I commented on the original post that 2% seemed kind of small–though it’s true that this is the effect per rainy day. Like everyone else on the interwebz, I haven’t actually read this paper–just the abstract and skimmed the tables.

I think both of these examples are really impressive pieces of research–though I’m more fond of the second one. But they highlight another problem with press coverage of research in causal inference: the risk of failing to distinguish between “statistical” and “substantive” significance.

Turns out others have already posted about this problem elsewhere on the internet. See here, for example.

Health insurance and getting an appointment (ii)

U.S. Plans Stealth Survey on Access to Doctors,” reports the New York Times on June 26, 2011. That’s odd, I think–haven’t they read this other study?

Anyway, apparently they were interested in seeing if people on government funded health plans are less likely to get appointment than those with private insurance. What I thought was really odd was how much details they spilled to the press about the protocol. There didn’t seem to be any way that doctors offices couldn’t prepare themselves for these “mystery shoppers.”

But then today: “Primary care access survey canceled,” reports the Times (via the Boston Globe).

Any sign that the study was canceled because of the reservations I mention above? Sadly no. The Times reports:

Administration officials concluded that the survey could be more of a political liability than it was worth. Doctors and many Republican lawmakers criticized the project

Forecasting the effects of the health care reform bill

“Health Law in a Swirl of Forecasts,” reads the headline of this June 21 New York Times article.

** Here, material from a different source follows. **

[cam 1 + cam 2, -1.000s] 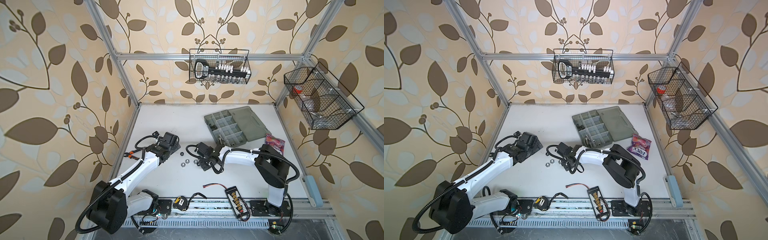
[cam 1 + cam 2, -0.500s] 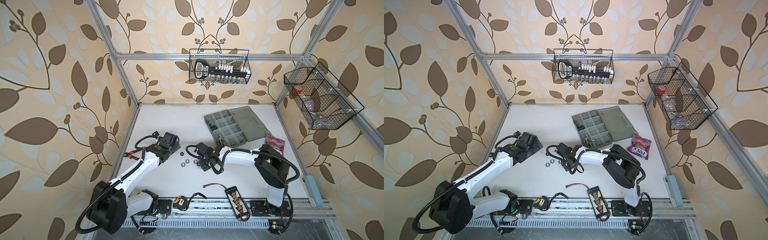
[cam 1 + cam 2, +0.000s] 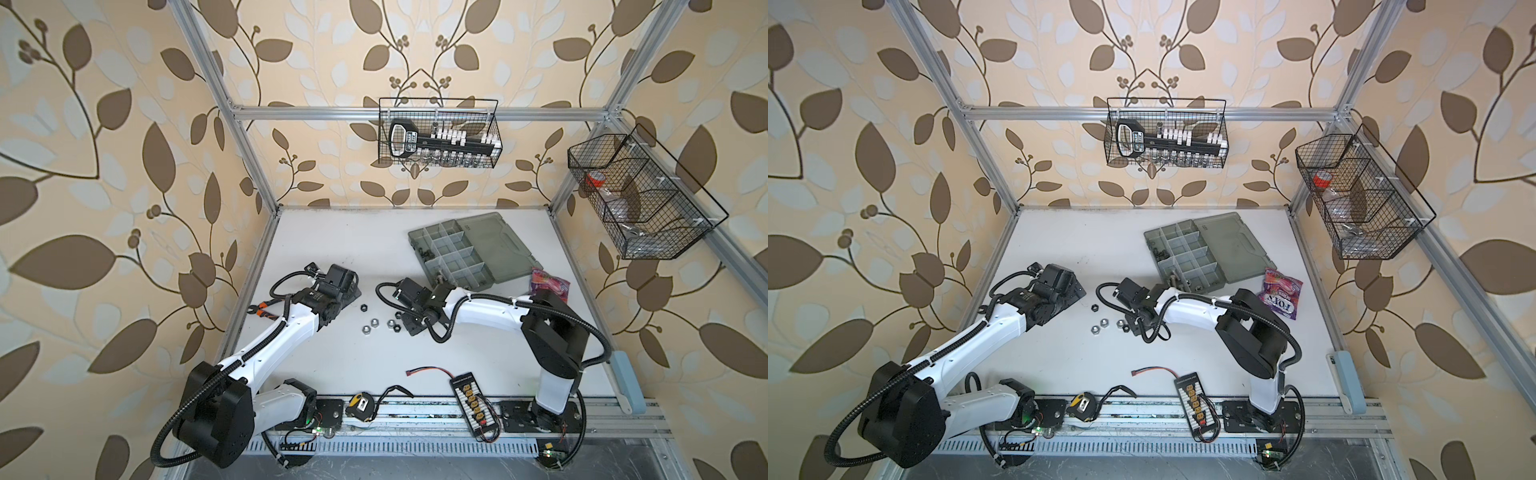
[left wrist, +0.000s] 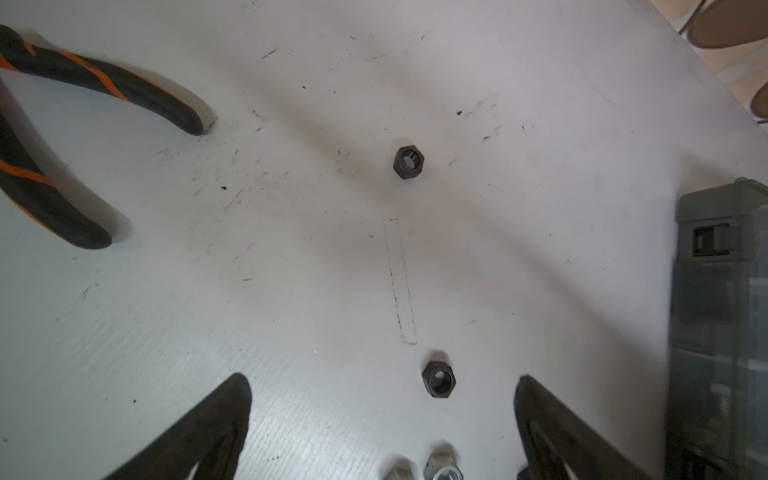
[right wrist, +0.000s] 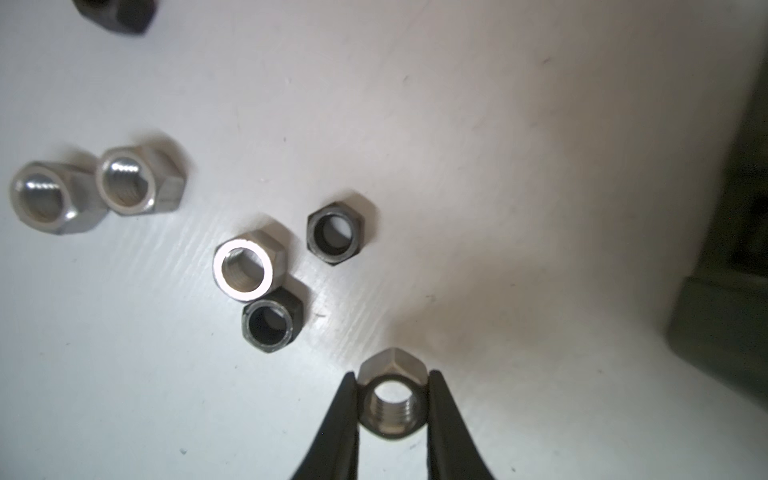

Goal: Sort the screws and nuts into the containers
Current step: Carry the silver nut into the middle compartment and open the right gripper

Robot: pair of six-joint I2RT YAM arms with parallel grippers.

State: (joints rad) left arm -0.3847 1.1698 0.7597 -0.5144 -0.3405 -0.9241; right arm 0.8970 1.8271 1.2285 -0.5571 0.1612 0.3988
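The sorting is partly done: the containers (image 3: 469,270) at far right already hold some pieces. The right gripper (image 5: 392,375) pinches a silver nut (image 5: 392,409) at mid-table (image 3: 332,257), just right of several loose nuts (image 3: 375,322). The left gripper (image 4: 380,382) stands wide and empty.

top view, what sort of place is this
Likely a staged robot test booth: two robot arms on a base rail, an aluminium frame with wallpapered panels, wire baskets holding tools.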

The hook is a study by the firm McKinsey claiming that the effect of the law will be that people will lose their employer-provided health insurance. Apparently the White House and others complained that McKinsey wasn’t being transparent about their methodology, and it was revealed that they reached this conclusion simply from polling a sample of business owners. Also in the story are brief mentions of several other studies of this topic.

It’s nice that for once people are asking questions about methodology–and that as a result, the news media mentions it. But in the end, it’s your guess is as good as mine, as this quote from an American Enterprise Scholar indicates:

He said the many variables in the law made predictions difficult. “Whatever you assume, is what you get out of it,” he said.

Medicaid and Getting an Appointment

Sixty-six percent of those who mentioned Medicaid-CHIP (Children’s Health Insurance Program) were denied appointments, compared with 11 percent who said they had private insurance, according to an article being published Thursday in The New England Journal of Medicine.

From an article in today’s New York Times. For once I have no objections.

Bullying and domestic violence / telemedecine and Hepatitis care

BOTTOM LINE: Boys who are bullies are more likely as adults to be violent toward partners.

CAUTIONS: The study was based on self-reporting. It relied on participants’ interpretation of bullying and what they could recall from their childhood.

WHERE TO FIND IT: Archives of Pediatric and Adolescent Medicine, online June 6

[...]

BOTTOM LINE: Connecting rural primary care doctors to specialists through regular conferences improved care for underserved hepatitis C patients.

CAUTIONS: The study included no control group of patients treated in rural settings. The lead author received grants from Vertex Pharamaceuticals of Cambridge, which is preparing to market a new hepatitis C drug.

WHERE TO FIND IT: New England Journal of Medicine, June 9

From the June 13 Boston Globe (lifestyle section).